* [What to do]: Write down each of the records again, exactly and in full.

* [Material supplied]:

_ _ _ _

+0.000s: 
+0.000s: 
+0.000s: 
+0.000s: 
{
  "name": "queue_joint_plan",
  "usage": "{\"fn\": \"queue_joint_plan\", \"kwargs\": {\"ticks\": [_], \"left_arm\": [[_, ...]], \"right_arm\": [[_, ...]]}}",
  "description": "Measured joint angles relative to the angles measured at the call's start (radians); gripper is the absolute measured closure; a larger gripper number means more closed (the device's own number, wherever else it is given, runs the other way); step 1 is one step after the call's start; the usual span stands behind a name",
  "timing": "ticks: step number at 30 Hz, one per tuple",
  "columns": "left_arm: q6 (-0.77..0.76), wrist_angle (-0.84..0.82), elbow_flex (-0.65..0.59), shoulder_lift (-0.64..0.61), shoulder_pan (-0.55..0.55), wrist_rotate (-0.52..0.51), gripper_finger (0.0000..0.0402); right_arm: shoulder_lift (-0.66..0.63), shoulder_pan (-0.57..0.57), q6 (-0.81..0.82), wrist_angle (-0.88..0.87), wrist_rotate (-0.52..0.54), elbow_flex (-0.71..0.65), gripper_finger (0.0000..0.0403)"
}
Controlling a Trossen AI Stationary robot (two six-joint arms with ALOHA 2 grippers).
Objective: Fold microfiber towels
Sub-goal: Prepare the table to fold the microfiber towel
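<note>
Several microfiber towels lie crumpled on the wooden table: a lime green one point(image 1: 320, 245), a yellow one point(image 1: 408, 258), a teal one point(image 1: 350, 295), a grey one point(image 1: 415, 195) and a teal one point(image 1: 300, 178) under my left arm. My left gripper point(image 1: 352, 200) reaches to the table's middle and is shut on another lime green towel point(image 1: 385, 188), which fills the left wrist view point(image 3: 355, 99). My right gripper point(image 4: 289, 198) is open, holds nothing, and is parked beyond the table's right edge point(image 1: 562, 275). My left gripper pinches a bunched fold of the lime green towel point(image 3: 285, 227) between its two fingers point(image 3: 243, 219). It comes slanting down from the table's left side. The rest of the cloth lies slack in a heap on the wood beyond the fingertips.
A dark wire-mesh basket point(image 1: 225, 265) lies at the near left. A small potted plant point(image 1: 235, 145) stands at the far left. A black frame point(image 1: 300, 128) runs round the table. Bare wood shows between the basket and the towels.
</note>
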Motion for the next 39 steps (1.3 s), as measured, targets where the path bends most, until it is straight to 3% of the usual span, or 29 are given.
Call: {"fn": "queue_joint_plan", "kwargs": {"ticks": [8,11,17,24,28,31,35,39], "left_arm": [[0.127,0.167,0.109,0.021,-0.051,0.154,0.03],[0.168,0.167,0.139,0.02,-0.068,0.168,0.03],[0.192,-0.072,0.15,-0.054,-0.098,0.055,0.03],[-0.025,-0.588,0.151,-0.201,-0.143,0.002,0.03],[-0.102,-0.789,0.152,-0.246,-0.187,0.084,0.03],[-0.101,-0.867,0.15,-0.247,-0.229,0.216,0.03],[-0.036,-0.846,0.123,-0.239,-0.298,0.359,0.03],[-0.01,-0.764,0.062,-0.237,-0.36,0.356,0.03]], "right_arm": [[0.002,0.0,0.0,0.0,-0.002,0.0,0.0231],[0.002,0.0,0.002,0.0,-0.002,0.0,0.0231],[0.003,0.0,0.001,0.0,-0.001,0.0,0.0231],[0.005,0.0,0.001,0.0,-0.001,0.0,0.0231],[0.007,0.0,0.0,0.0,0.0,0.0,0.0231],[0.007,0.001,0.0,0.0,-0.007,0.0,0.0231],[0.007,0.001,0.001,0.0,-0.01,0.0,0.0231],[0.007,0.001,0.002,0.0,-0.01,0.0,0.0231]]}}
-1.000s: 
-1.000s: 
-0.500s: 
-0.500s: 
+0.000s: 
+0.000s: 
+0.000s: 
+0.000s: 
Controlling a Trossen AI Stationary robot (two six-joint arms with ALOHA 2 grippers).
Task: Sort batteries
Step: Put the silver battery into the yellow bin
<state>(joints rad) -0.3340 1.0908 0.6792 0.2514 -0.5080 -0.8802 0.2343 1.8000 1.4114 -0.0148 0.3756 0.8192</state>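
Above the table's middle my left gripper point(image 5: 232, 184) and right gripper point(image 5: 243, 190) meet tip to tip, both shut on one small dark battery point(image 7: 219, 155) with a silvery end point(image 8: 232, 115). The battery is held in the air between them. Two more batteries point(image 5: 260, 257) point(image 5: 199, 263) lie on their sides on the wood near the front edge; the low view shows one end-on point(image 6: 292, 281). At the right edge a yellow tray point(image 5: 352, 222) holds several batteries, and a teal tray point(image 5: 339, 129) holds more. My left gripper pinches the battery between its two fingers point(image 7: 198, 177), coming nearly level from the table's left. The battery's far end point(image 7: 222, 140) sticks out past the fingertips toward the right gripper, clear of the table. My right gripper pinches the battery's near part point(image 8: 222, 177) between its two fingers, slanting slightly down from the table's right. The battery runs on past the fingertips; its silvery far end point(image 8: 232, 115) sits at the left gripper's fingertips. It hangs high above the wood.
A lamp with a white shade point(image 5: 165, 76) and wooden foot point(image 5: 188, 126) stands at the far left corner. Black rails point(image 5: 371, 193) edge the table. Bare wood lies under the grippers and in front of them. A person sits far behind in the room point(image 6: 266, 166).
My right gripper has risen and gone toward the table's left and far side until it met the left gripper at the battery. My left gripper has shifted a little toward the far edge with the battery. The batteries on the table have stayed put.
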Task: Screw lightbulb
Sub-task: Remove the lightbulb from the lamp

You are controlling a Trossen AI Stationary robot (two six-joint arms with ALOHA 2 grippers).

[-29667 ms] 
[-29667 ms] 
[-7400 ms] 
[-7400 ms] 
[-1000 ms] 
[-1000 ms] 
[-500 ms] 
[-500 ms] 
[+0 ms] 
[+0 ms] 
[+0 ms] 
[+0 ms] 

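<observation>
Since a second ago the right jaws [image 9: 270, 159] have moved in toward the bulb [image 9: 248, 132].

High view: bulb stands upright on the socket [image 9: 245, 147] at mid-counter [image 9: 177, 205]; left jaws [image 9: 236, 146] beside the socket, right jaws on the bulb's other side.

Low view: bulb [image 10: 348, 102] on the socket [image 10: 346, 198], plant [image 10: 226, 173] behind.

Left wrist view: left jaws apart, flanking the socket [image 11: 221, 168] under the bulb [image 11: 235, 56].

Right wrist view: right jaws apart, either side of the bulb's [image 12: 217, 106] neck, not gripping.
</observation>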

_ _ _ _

* [Response area]:
+0.000s: 
+0.000s: 
+0.000s: 
+0.000s: 
{
  "name": "queue_joint_plan",
  "usage": "{\"fn\": \"queue_joint_plan\", \"kwargs\": {\"ticks\": [_], \"left_arm\": [[_, ...]], \"right_arm\": [[_, ...]]}}",
  "description": "Measured joint angles relative to the angles measured at the call's start (radians); gripper is the absolute measured closure; a larger gripper number means more closed (the device's own number, wherever else it is given, runs the other way); step 1 is one step after the call's start; the usual span stands behind a name",
  "timing": "ticks: step number at 30 Hz, one per tuple",
  "columns": "left_arm: q6 (-0.77..0.76), wrist_angle (-0.84..0.82), elbow_flex (-0.65..0.59), shoulder_lift (-0.64..0.61), shoulder_pan (-0.55..0.55), wrist_rotate (-0.52..0.51), gripper_finger (0.0000..0.0402); right_arm: shoulder_lift (-0.66..0.63), shoulder_pan (-0.57..0.57), q6 (-0.81..0.82), wrist_angle (-0.88..0.87), wrist_rotate (-0.52..0.54), elbow_flex (-0.71..0.65), gripper_finger (0.0000..0.0403)"
}
Controlling a Trossen AI Stationary robot (two six-joint arms with ALOHA 2 grippers).
Objective: Fold microfiber towels
Sub-goal: Prepare the table to fold the microfiber towel
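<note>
Several microfiber towels lie crumpled on the wooden table: a lime green one point(image 1: 320, 245), a yellow one point(image 1: 408, 258), a teal one point(image 1: 350, 295), a grey one point(image 1: 415, 195) and a teal one point(image 1: 300, 178) under my left arm. My left gripper point(image 1: 352, 200) reaches to the table's middle and is shut on another lime green towel point(image 1: 385, 188), which fills the left wrist view point(image 3: 355, 99). My right gripper point(image 4: 289, 198) is open, holds nothing, and is parked beyond the table's right edge point(image 1: 562, 275). My left gripper pinches a bunched fold of the lime green towel point(image 3: 285, 227) between its two fingers point(image 3: 243, 219). It comes slanting down from the table's left side. The rest of the cloth lies slack in a heap on the wood beyond the fingertips.
A dark wire-mesh basket point(image 1: 225, 265) lies at the near left. A small potted plant point(image 1: 235, 145) stands at the far left. A black frame point(image 1: 300, 128) runs round the table. Bare wood shows between the basket and the towels.
</note>
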Motion for the next 39 steps (1.3 s), as measured, targets where the path bends most, until it is straight to 3% of the usual span, or 29 are given.
Call: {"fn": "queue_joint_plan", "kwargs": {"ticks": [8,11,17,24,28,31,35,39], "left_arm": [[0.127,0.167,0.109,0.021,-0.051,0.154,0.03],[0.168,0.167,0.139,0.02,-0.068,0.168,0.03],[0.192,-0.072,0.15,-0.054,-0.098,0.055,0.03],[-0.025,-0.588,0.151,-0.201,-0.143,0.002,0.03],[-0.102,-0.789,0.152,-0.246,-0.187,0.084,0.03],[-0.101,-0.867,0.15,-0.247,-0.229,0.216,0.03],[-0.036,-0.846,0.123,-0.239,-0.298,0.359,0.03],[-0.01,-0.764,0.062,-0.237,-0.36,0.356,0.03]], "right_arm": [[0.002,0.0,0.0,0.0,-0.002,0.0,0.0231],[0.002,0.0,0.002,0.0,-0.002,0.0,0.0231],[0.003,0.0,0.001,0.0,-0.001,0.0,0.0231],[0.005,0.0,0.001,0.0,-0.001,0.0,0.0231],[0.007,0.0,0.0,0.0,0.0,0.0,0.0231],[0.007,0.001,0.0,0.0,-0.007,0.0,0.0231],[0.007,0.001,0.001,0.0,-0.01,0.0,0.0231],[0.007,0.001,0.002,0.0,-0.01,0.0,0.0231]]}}
-1.000s: 
-1.000s: 
-0.500s: 
-0.500s: 
+0.000s: 
+0.000s: 
+0.000s: 
+0.000s: 
Controlling a Trossen AI Stationary robot (two six-joint arms with ALOHA 2 grippers).
Task: Sort batteries
Step: Put the silver battery into the yellow bin
<state>(joints rad) -0.3340 1.0908 0.6792 0.2514 -0.5080 -0.8802 0.2343 1.8000 1.4114 -0.0148 0.3756 0.8192</state>
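Above the table's middle my left gripper point(image 5: 232, 184) and right gripper point(image 5: 243, 190) meet tip to tip, both shut on one small dark battery point(image 7: 219, 155) with a silvery end point(image 8: 232, 115). The battery is held in the air between them. Two more batteries point(image 5: 260, 257) point(image 5: 199, 263) lie on their sides on the wood near the front edge; the low view shows one end-on point(image 6: 292, 281). At the right edge a yellow tray point(image 5: 352, 222) holds several batteries, and a teal tray point(image 5: 339, 129) holds more. My left gripper pinches the battery between its two fingers point(image 7: 198, 177), coming nearly level from the table's left. The battery's far end point(image 7: 222, 140) sticks out past the fingertips toward the right gripper, clear of the table. My right gripper pinches the battery's near part point(image 8: 222, 177) between its two fingers, slanting slightly down from the table's right. The battery runs on past the fingertips; its silvery far end point(image 8: 232, 115) sits at the left gripper's fingertips. It hangs high above the wood.
A lamp with a white shade point(image 5: 165, 76) and wooden foot point(image 5: 188, 126) stands at the far left corner. Black rails point(image 5: 371, 193) edge the table. Bare wood lies under the grippers and in front of them. A person sits far behind in the room point(image 6: 266, 166).
My right gripper has risen and gone toward the table's left and far side until it met the left gripper at the battery. My left gripper has shifted a little toward the far edge with the battery. The batteries on the table have stayed put.
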Task: Screw lightbulb
Sub-task: Remove the lightbulb from the lamp

You are controlling a Trossen AI Stationary robot (two six-joint arms with ALOHA 2 grippers).

[-29667 ms] 
[-29667 ms] 
[-7400 ms] 
[-7400 ms] 
[-1000 ms] 
[-1000 ms] 
[-500 ms] 
[-500 ms] 
[+0 ms] 
[+0 ms] 
[+0 ms] 
[+0 ms] 

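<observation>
Since a second ago the right jaws [image 9: 270, 159] have moved in toward the bulb [image 9: 248, 132].

High view: bulb stands upright on the socket [image 9: 245, 147] at mid-counter [image 9: 177, 205]; left jaws [image 9: 236, 146] beside the socket, right jaws on the bulb's other side.

Low view: bulb [image 10: 348, 102] on the socket [image 10: 346, 198], plant [image 10: 226, 173] behind.

Left wrist view: left jaws apart, flanking the socket [image 11: 221, 168] under the bulb [image 11: 235, 56].

Right wrist view: right jaws apart, either side of the bulb's [image 12: 217, 106] neck, not gripping.
</observation>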

The answer given above is the complete response.